Его уже шатало, как осину на ветру, рука дрожала, неровен час попадет ему куда не надо, и прощайся с рыжим… И тут Нора дернулась, вывернулась из-под сапога, вскочила, кинулась к своему северянину, заслонила собой.
— Не тронь!
— Дура, а ну свали…
— Я дочь лесника! — крикнула она так громко, как могла, что голос свой не узнала, даже мужики смеяться перестали, смотрели с пьяным любопытством. — Знаете лесника из Мельна? Он к вам ходил сюда, в Таронь, он с самим начальником дружбу водил, пил с ним из одной чарки, сидел за одним столом! Много кого из вас начальник так привечал?!
Шмыга прищурено глядел на нее, но нож опустил.
— Эт… Варой… Правда что ли? — спросил он.
— Слушай больше, — тот махнул рукой, но даже не встал, чтобы ее оттащить, только сидел и как-то странно ухмылялся.
И тут в ней вдруг что-то повернулось, как ключик в замочной скважине, будто затвердело что-то внутри на миг. Нора ухмыльнулась ухмылкой одноглазого и посмотрела на Шмыгу.
— Давай, кидай нож, потом прознаешь правда или нет. Поглядишь, как начальник с тобой обойдется, за то, что ты дочку его друга обидел…
Шмыга пожевал губами, повертел нож в руке, потом досадливо кинул его в стену.
— Да чтоб тебя… Варой! Убери ее к чертям, весь задор в пыль!
— Нет! — закричала Нора, снова чувствуя себя маленькой мышкой. — Не трогайте его! Пожалуйста!..

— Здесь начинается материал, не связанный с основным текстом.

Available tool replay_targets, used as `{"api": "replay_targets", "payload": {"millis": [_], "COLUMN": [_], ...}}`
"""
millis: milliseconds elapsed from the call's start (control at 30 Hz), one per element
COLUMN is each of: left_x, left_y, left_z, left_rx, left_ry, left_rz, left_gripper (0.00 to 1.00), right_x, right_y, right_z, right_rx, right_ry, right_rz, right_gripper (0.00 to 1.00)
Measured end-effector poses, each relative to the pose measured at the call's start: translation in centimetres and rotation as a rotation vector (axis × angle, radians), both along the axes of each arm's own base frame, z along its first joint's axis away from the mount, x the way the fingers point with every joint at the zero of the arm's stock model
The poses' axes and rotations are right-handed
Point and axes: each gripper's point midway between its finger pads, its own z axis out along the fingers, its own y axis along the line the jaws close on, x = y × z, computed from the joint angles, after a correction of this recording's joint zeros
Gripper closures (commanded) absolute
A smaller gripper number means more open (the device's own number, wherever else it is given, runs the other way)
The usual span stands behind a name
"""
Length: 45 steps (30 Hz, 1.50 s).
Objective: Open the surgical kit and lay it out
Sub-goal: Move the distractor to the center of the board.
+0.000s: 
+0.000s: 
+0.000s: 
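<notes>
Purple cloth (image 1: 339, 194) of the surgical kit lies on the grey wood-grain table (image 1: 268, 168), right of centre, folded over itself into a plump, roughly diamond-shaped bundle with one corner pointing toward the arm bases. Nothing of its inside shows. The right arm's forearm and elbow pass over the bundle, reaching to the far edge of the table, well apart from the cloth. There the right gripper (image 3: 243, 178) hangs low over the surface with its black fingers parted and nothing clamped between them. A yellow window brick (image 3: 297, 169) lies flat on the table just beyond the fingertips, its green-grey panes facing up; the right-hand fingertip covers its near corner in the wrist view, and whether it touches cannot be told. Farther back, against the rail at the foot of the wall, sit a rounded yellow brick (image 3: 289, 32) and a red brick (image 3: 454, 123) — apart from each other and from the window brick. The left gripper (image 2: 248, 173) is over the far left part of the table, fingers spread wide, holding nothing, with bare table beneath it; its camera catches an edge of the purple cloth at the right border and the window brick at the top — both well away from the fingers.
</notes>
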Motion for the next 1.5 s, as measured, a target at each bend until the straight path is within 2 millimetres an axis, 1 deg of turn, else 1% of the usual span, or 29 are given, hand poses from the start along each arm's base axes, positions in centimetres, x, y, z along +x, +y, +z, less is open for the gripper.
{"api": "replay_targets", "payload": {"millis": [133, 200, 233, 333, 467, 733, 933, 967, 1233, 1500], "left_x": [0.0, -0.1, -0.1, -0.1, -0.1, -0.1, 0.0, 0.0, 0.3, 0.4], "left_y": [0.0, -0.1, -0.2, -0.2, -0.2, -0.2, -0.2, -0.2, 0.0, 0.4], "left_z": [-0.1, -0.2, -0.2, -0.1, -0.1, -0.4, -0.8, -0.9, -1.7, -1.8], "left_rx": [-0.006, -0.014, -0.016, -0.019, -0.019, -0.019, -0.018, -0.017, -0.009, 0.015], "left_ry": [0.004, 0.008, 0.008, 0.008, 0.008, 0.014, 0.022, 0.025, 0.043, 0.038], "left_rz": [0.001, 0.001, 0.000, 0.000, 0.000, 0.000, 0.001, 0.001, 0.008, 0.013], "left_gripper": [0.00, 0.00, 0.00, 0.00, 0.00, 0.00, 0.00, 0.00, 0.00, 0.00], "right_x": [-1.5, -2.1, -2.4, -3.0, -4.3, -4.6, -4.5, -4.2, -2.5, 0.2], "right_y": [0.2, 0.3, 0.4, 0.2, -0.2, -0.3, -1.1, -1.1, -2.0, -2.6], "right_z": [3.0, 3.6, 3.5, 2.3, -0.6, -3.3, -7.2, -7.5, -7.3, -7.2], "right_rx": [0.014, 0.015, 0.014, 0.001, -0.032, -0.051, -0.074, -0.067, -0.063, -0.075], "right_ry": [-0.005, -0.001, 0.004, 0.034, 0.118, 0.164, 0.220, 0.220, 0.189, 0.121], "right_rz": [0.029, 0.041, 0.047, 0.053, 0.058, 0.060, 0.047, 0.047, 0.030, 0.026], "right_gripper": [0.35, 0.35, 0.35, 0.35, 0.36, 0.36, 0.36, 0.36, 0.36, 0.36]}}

Варой лениво поднялся со стула и направился к ней, но замер на пол пути, когда в зале раздалось зычное:
— Вы что тут творите, черти?!
На пороге стоял высокий грузный человек, с черной гривой волос и густой бородой в белых прожилках седины, он глядел грозно и зло, держа ладонь у рукояти меча, на его плечах покоился шерстяной плащ, а под ним добротный камзол с широким, красивым поясом. Все мужики замерли и затихли при виде него, молчал даже Варой, а Шмыга и вовсе вдруг сделался маленьким и незаметным.